| Activity |
Locate "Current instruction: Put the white" in the data below, then output the line it is on and all following lines through the last, word for word. Skip any pictures.

***** Records shown

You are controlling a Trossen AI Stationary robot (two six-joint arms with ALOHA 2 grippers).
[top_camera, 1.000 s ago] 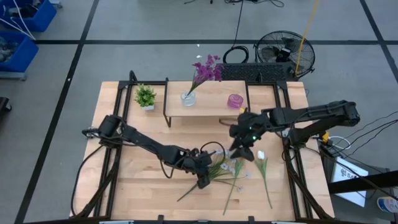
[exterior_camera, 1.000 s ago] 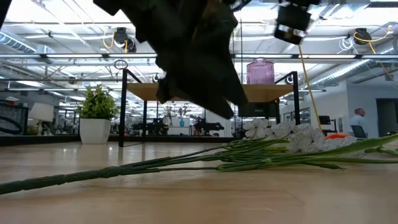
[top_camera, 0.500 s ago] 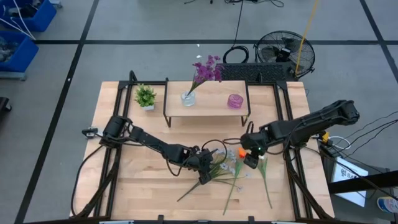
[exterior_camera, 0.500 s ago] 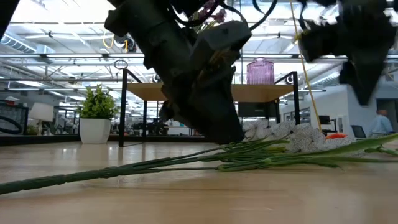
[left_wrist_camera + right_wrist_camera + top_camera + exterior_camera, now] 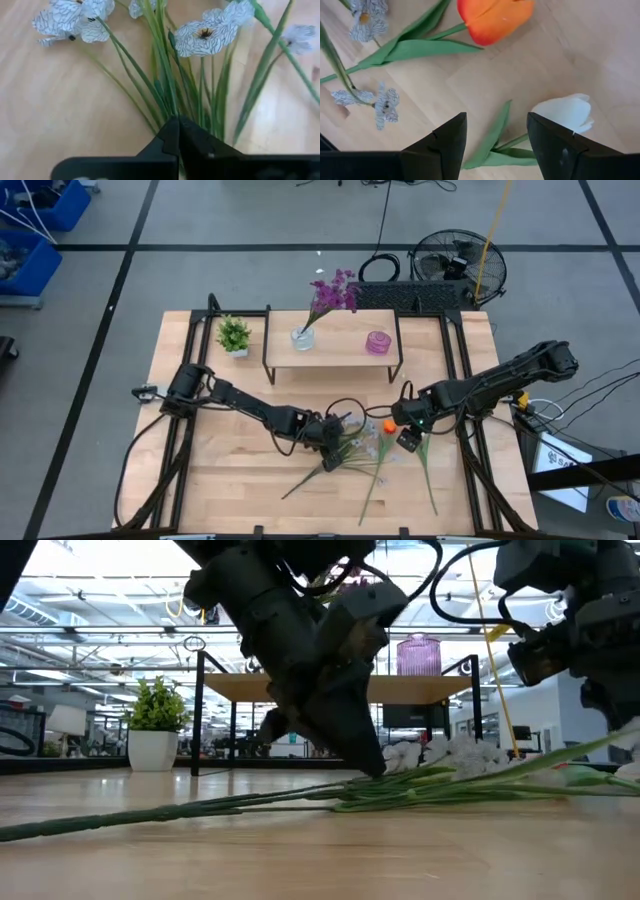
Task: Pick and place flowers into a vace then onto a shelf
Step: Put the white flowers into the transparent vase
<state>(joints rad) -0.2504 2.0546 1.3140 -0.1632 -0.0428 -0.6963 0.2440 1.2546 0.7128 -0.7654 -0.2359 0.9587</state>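
Left gripper (image 5: 177, 131) pinched tight on the white spray (image 5: 165, 85) stems, in front of the shelf (image 5: 335, 342). Right gripper (image 5: 495, 132) spread above the white bud (image 5: 564, 113), beside the orange bloom (image 5: 492, 17). Best lift the spray slowly, free of neighbouring stems.

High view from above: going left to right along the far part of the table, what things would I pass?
Small green potted plant → clear glass vase holding purple flowers on the low wood-topped shelf → small pink ribbed jar, also on the shelf.
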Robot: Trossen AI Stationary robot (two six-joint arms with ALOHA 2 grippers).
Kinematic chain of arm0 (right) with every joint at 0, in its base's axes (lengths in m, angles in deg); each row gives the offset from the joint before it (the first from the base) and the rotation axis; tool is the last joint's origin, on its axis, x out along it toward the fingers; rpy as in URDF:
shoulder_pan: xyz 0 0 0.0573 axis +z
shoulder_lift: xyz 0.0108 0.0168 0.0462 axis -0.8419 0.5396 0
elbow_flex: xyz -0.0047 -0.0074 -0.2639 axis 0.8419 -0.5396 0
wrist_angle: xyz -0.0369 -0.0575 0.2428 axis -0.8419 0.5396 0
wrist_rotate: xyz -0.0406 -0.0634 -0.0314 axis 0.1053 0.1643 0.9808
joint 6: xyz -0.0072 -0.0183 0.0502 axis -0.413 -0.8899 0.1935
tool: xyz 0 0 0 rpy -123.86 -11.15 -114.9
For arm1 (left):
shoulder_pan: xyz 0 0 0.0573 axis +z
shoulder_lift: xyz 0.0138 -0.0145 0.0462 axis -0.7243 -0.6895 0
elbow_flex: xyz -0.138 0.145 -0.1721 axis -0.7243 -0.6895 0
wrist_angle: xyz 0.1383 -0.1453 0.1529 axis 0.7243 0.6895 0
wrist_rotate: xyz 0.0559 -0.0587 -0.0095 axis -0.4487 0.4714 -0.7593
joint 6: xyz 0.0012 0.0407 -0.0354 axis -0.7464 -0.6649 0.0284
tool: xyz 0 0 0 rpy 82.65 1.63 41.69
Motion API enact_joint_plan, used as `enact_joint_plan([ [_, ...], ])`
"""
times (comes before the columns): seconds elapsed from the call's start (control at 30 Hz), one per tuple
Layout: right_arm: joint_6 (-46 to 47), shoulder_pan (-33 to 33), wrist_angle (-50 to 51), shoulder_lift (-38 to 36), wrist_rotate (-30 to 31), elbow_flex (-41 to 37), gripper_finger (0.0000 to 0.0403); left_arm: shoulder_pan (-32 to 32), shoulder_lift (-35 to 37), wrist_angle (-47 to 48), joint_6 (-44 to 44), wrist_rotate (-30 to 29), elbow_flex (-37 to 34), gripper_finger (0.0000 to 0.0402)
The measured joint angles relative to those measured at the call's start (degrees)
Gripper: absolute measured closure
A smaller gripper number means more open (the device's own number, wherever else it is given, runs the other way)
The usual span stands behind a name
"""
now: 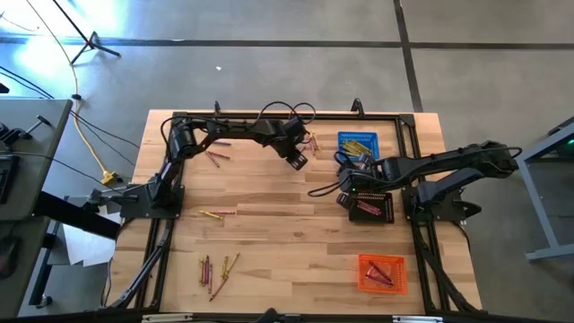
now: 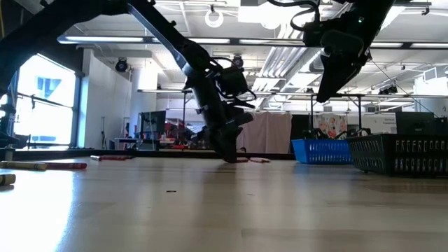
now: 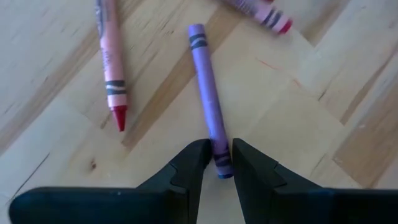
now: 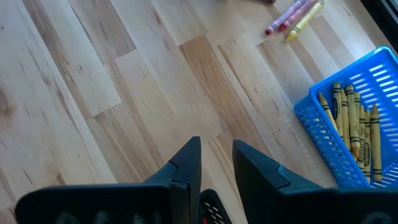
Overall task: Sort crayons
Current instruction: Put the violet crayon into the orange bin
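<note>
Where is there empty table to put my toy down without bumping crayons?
The widest bare wood lies mid-table, between the crayon cluster near the front edge and the orange basket. It is crowded at the back, around the left gripper, blue basket and black basket.

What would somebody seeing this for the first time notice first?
Probably the left gripper at the far middle of the table, its fingers closed on the end of a purple crayon lying on the wood, with a red crayon beside it. Next, the three baskets on the right side: a blue basket of yellow crayons, a black basket and an orange basket nearest the front, with the right gripper hovering between blue and black.
</note>
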Motion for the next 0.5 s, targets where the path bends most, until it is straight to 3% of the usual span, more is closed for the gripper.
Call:
enact_joint_plan([
  [0.3, -0.02, 0.0, -0.04, 0.0, -0.02, 0.0, 0.0325, -0.89, -1.23, 2.61, 0.19, -3.38, 1.41, 0.0332],
  [0.5, -0.02, -0.01, -0.04, 0.0, 0.0, 0.0, 0.0325, -1.22, -0.98, 3.12, -1.65, -3.85, 1.36, 0.039],
])
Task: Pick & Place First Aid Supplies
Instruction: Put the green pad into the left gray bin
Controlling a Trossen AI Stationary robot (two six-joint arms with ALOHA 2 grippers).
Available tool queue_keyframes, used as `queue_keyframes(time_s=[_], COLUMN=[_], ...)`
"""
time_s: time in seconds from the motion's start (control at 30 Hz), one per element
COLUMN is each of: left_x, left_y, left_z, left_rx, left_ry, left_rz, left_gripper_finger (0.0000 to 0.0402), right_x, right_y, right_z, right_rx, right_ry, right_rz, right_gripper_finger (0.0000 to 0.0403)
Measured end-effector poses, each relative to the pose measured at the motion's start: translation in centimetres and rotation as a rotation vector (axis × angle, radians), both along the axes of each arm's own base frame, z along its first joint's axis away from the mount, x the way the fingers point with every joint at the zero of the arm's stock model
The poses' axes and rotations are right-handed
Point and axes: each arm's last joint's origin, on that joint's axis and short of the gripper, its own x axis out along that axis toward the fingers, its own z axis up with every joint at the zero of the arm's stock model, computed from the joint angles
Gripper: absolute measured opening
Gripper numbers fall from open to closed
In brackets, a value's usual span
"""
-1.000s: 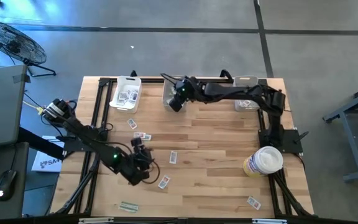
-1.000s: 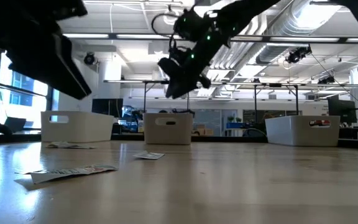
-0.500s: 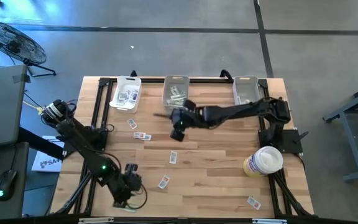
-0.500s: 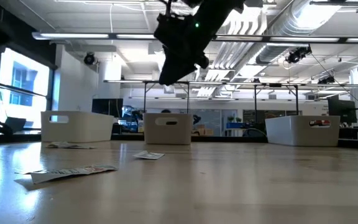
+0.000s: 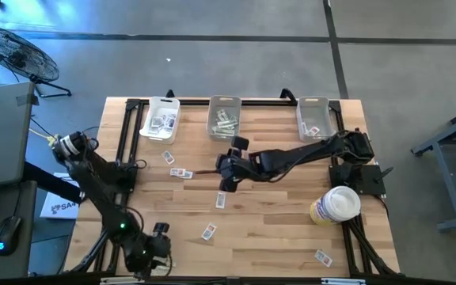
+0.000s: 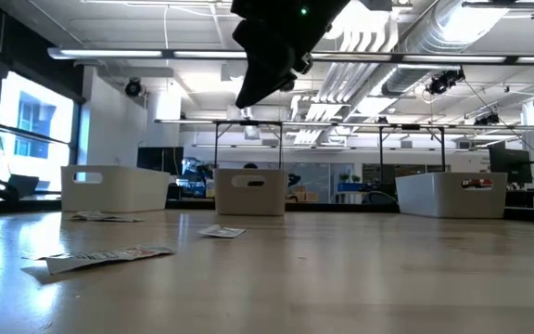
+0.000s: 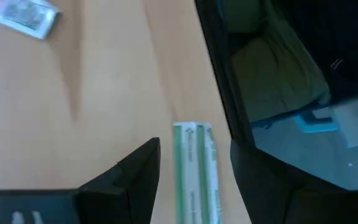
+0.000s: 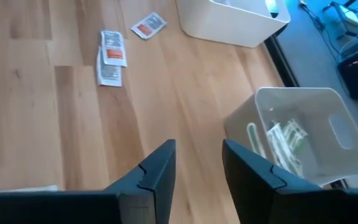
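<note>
the left gripper hangs with fingers spread either side of a pale green strip at the table's near edge, while the right gripper, parted and empty, hovers near the middle bin.

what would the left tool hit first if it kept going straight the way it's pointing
Most likely the pale green strip lying between the open fingers of the left tool, near the table's front edge. How far above it the tool sits is unclear.

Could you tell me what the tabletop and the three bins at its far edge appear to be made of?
The tabletop looks like pale wood in joined planks with visible grain, satin rather than glossy. The bins look like whitish, slightly see-through moulded plastic, judging by rounded corners and contents showing through.
</note>
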Motion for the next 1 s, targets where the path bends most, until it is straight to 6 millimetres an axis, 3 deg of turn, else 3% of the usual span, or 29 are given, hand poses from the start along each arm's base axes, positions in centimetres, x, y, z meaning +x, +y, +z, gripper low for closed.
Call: queue_keyframes(time_s=[0.2,0.37,0.77,1.0], left_x=[-1.4,-2.0,-1.6,-1.7], left_y=[-2.1,-2.6,-2.0,-2.0], left_z=[-2.7,-4.7,-5.1,-5.2], left_rx=[0.041,0.092,0.283,0.295], left_ry=[-0.011,0.013,-0.159,-0.147], left_rz=[0.060,0.092,0.095,0.082], left_gripper_finger=[0.0192,0.0192,0.0192,0.0192], right_x=[0.1,0.1,0.4,0.4], right_y=[-0.5,-1.0,-1.8,-1.7], right_z=[0.0,0.0,0.2,0.2], right_rx=[-0.003,0.008,0.034,0.034], right_ry=[-0.002,-0.011,-0.051,-0.051], right_rz=[-0.009,-0.030,-0.063,-0.062], right_gripper_finger=[0.0126,0.0126,0.0126,0.0126])
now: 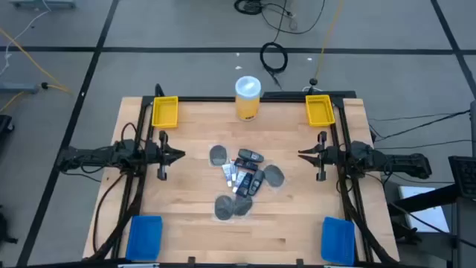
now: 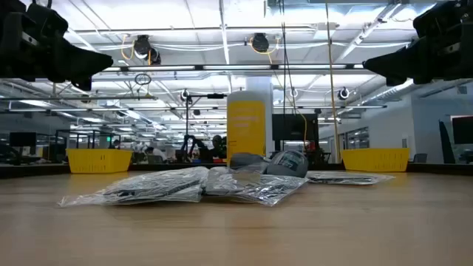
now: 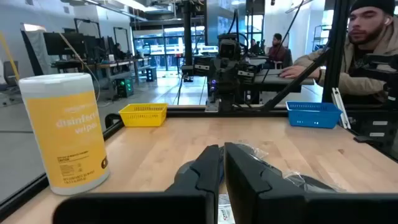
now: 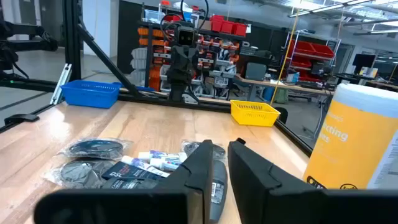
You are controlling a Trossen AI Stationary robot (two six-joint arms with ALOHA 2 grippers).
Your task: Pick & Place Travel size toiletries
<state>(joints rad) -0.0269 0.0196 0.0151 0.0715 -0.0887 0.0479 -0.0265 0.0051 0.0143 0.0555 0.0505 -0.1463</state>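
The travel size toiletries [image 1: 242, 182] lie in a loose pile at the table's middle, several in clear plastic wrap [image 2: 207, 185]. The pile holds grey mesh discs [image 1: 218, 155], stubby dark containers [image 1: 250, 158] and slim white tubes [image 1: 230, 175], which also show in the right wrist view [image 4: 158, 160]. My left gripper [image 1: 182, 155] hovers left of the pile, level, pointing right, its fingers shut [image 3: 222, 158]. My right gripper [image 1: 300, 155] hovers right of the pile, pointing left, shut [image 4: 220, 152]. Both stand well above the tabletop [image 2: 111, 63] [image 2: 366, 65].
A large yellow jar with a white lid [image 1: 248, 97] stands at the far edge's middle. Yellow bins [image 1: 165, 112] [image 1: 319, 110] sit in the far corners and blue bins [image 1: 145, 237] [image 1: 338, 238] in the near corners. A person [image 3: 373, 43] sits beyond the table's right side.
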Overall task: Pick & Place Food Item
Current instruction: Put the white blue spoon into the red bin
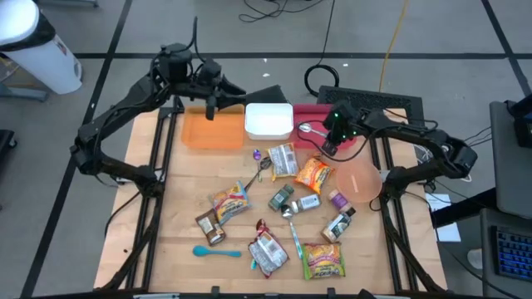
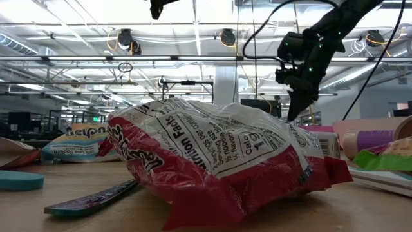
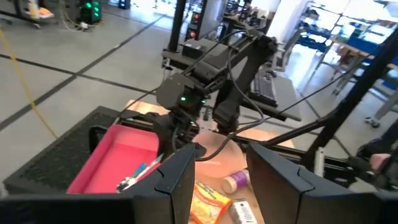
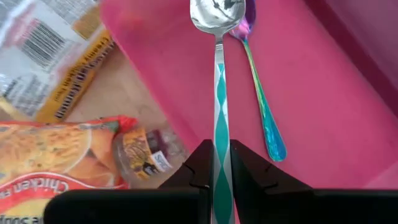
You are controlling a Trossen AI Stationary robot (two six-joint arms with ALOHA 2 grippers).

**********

| Result of the task |
Current instruction: Put the white blue spoon into the red bin
You are controlling a Trossen AI Stationary robot (two six-joint arms with ALOHA 2 grippers).

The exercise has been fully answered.